Religious School

Comprehensive Curriculum
Starting in pre-school and continuing through tenth grade, our progressive spiral curriculum builds from year to year with lessons and activities focused on core topics: Torah, life-cycle events, holidays, Jewish history, rabbinic literature, worship, Hebrew, American Jewish history, comparative religion, comparative Judaism, Jewish values and Jewish culture. As part of the curriculum children enjoy specialty classes in Jewish music, dance, literature and art, as well as weekly worship services led by our rabbis. The integrated curriculum we use was shaped by our congregation to reflect and reinforce our values.

Hebrew Curriculum
In addition to ongoing use of Hebrew in Judaica classes, students in third through sixth grade also study Hebrew using the Union for Reform Judaism’s Mitkadem program, which is a liturgy based Hebrew learning program that is self paced.  The goal of our program is to teach the skills and knowledge our students will need in order to feel comfortable praying in a Reform Jewish setting. Hebrew classes are held on Sundays following morning classes.

Dedicated Faculty
Our teachers have years of experience in Jewish and secular education and our faculty often includes rabbinic students from Hebrew Union College and Israelis. Enthusiastic madrichim (assistants of high school age) add to the classroom dynamic. Regional seminars and training programs enable our faculty to build their knowledge of teaching and Judaics. For students who need a slower approach or more personalized attention to understand the very basics of Judaism, specialists are available.

Quality Resources
Temple Israel offers a full library and Learning Resource Center, complete with literary, audio, video and computer educational tools. Our card catalog is available online and wireless internet throughout the building and mobile computer stations add to our teaching capabilities.

An Emphasis On Family
Parents and grandparents are encouraged to join in our festive holiday celebrations, participate in our family Day of Learning, attend our annual picnics and parties, volunteer in the classroom or on our Religious School committee, or worship with our students during Sunday morning services. During the morning class sessions, adults can enjoy a schmooze and a schmear at our volunteer-run Kibbitz Café; participate in a variety of adult education classes to learn Torah or study modern and ancient Hebrew; or attend the Brotherhood’s Ryterband Brunch Series, featuring presenters from the regional Jewish community.
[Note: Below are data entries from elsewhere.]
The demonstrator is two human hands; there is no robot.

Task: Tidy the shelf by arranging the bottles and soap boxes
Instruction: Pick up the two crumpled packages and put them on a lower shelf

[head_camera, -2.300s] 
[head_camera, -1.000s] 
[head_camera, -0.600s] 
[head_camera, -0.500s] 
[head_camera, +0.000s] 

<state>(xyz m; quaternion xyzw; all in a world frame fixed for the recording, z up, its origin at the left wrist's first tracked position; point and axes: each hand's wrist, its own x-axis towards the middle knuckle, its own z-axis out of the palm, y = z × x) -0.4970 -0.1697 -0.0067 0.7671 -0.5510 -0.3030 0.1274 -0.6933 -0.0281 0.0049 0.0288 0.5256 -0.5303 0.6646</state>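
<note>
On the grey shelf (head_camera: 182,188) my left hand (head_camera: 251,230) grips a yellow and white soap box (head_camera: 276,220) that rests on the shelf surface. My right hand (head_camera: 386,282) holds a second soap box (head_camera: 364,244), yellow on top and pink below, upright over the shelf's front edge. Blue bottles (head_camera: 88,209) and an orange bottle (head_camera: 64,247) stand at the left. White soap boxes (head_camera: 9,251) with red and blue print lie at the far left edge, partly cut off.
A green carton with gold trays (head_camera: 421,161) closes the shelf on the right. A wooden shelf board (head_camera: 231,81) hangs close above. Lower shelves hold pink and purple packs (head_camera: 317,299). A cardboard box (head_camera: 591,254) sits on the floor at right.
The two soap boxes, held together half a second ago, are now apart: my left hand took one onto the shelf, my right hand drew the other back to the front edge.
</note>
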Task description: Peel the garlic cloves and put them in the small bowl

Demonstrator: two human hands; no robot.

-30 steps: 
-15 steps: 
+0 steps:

Our free, professionally-staffed child care program is the perfect play place for infants and toddlers on Sunday mornings.

Social Justice in Action
Social Justice is central to our identity as Reform Jews and plays a significant role in our religious school. Beginning in pre-school our children attend Petach, Open Doors, a powerful sensitivity program in which they experience hands-on what it means to live with a disability. Beginning in third grade students learn about Daybreak, Dayton’s only youth shelter, and write letters and prepare lunches for those living at Daybreak.  Students hear directly from congregants who are actively engaged in community work as they decide upon their own individual social action projects. For our older students, in advance of confirmation during tenth grade, students travel to the Religious Action Center of Reform Judaism in Washington, DC with our rabbi.